As bill pointed out you don't do a 3 pass wipe on SSDs or more specifically you shouldn't. That's just wasting their endurance and does nothing over NVMe's built in sanitize command. With SSDs simply deleting the mapping table or encryption key is enough to render all data on the drive non-viable. I'd also stick with one of the software suits designed to handle data sanitization like DBAN or KillDisk as you mentioned you intend to use. Other pieces of software may have a "secure erase" or wipe feature but often times this will only be designed for HDDs in that it'll do x number of writes over the data.
I've been playing around with external USB enclosures for the past week. They are very unreliable and inconsistent. And unless I have them plugged into a Thunderbolt connection, very slow. The other problem is most of them have trouble detecting the serial number of each drive which I need for documentation. It's a pain having to input the serial numbers manually in KillDisk.
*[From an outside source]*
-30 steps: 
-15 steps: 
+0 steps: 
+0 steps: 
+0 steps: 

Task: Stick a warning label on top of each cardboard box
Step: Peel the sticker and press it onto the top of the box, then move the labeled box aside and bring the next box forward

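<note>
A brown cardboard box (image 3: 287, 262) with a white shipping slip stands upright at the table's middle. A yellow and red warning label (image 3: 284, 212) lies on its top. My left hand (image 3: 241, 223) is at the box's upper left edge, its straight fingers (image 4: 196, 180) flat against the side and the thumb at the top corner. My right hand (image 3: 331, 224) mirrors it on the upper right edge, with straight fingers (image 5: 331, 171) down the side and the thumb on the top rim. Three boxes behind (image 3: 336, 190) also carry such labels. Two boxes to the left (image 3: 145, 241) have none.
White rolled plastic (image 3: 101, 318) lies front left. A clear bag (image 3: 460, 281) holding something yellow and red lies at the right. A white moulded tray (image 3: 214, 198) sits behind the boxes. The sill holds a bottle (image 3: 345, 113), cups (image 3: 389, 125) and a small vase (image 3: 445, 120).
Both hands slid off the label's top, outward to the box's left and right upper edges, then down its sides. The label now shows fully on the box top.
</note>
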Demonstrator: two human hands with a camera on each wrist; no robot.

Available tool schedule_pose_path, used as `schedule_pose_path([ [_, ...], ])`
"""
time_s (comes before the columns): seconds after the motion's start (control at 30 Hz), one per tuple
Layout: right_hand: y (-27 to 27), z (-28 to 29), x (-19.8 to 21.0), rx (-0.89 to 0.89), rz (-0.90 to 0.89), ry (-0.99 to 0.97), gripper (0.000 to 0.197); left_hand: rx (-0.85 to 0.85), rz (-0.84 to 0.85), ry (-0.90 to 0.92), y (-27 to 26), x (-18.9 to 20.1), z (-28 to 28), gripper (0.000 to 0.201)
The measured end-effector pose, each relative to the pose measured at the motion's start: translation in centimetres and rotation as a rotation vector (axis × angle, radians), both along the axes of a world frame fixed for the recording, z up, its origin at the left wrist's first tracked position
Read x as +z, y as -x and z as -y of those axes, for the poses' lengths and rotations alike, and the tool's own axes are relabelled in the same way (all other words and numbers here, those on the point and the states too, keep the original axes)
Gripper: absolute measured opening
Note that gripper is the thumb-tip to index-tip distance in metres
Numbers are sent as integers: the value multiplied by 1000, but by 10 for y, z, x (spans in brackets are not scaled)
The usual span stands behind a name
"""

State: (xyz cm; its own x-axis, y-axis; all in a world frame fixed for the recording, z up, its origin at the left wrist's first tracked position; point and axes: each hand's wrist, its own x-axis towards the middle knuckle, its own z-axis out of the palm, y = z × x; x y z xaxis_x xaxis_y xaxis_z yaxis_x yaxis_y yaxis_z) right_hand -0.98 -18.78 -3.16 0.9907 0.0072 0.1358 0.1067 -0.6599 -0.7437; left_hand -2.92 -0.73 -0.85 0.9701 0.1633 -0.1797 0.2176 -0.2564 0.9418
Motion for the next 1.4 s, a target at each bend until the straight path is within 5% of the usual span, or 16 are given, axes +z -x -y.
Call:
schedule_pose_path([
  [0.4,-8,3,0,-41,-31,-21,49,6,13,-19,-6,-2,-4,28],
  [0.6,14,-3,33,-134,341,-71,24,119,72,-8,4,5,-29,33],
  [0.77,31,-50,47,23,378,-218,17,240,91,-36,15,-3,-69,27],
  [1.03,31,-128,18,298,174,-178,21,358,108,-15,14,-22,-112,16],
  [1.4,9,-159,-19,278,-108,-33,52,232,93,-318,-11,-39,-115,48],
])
Surprisingly the best luck I've had with external wiping was on an M2 Mac Mini using a Thunderbolt 4 hub.
Yes, I've also found that sometimes they prevent me from issuing sanitize or secure erase commands as well. My sample size is small though, I only have 2 external docks. I'm sure there has to be some kind of external enclosure that is reliable that is used by people who do this a lot. It can be very time consuming to install and uninstall M.2 drives if you are doing a lot of them.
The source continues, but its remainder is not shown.